Eamon is General Editor of two academic book series with Peter Lang Oxford, Reimagining Ireland and Studies in Franco-Irish Relations. He has published widely on representations of Catholicism in 20th-century fiction, with particular reference to France and Ireland.

John Mulcahy

John Mulcahy
John has an unusual and diverse skillset from four decades of experience in the tourism & hospitality industries, the public service, and academia. His most recent role was with Ireland’s National Tourism Development Authority where he led the Food Tourism, Hospitality Education, and Tourist Accommodation Standards division. Since 2017, John has completed his PhD at TU Dublin, and received a Lifetime Achievement Award from the World Food Travel Association in 2021. Currently he is extern examiner for the Seychelles Tourism Academy, and Shannon College of Hotel Management, while also being regularly invited as guest lecturer when he advocates for a wider understanding of the role of food 'in' tourism. Meanwhile, he is compiling an inventory on Irish Food, aiming to publish it as a book next year.

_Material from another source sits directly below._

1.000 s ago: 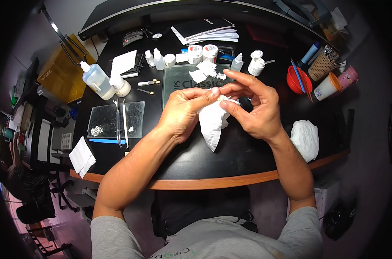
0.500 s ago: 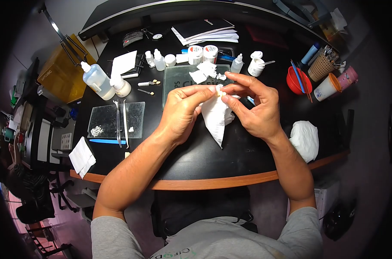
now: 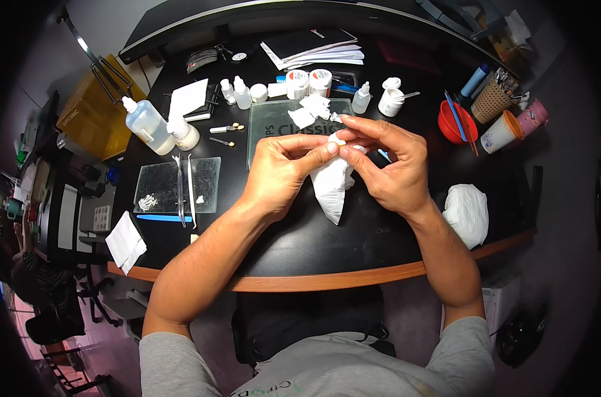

More at LinkedIn

Elaine Mahon

Elaine Mahon
Dr. Elaine Mahon lectures in culinary arts, gastronomy and food studies at TU Dublin. She is a food historian, professional chef and a keen aikidōka. She was awarded a Ph.D. in 2019 for her research on Irish state entertainment and diplomatic protocol entitled ‘Irish Diplomatic Dining, 1922-1963’. She also holds a B.A. (Hons) Culinary Arts from the Dublin Institute of Technology. A bilingual English/French speaker, her research interests focus on food history, French gastronomy, identity, culinary diplomacy, protocol and material culture. She represents TU Dublin in the European Culinary Education Network and is a trustee of the Oxford Symposium on Food and Cookery where she coordinates the Young Chefs programme.

Máirtín Mac Con Iomaire

Máirtín Mac Con Iomaire
Dr Máirtín Mac Con Iomaire is a senior lecturer at Technological University Dublin, culinary historian, broadcaster and ballad singer. Co-founder and chair of the Dublin Gastronomy Symposium, he also chairs the Masters in Gastronomy and Food Studies in TU Dublin. He co-edited ‘Tickling the Palate’: Gastronomy in Irish Literature and Culture (Peter Lang: 2014), ‘The Food Issue’ of The Canadian Journal of Irish Studies (2018), and in 2021, guest edited a special issue of Folk Life on Irish food ways. Máirtín also co-edits the European Journal of Food Drink and Society. In 2021, he was awarded a Research Ally Prize by the Irish Research Council.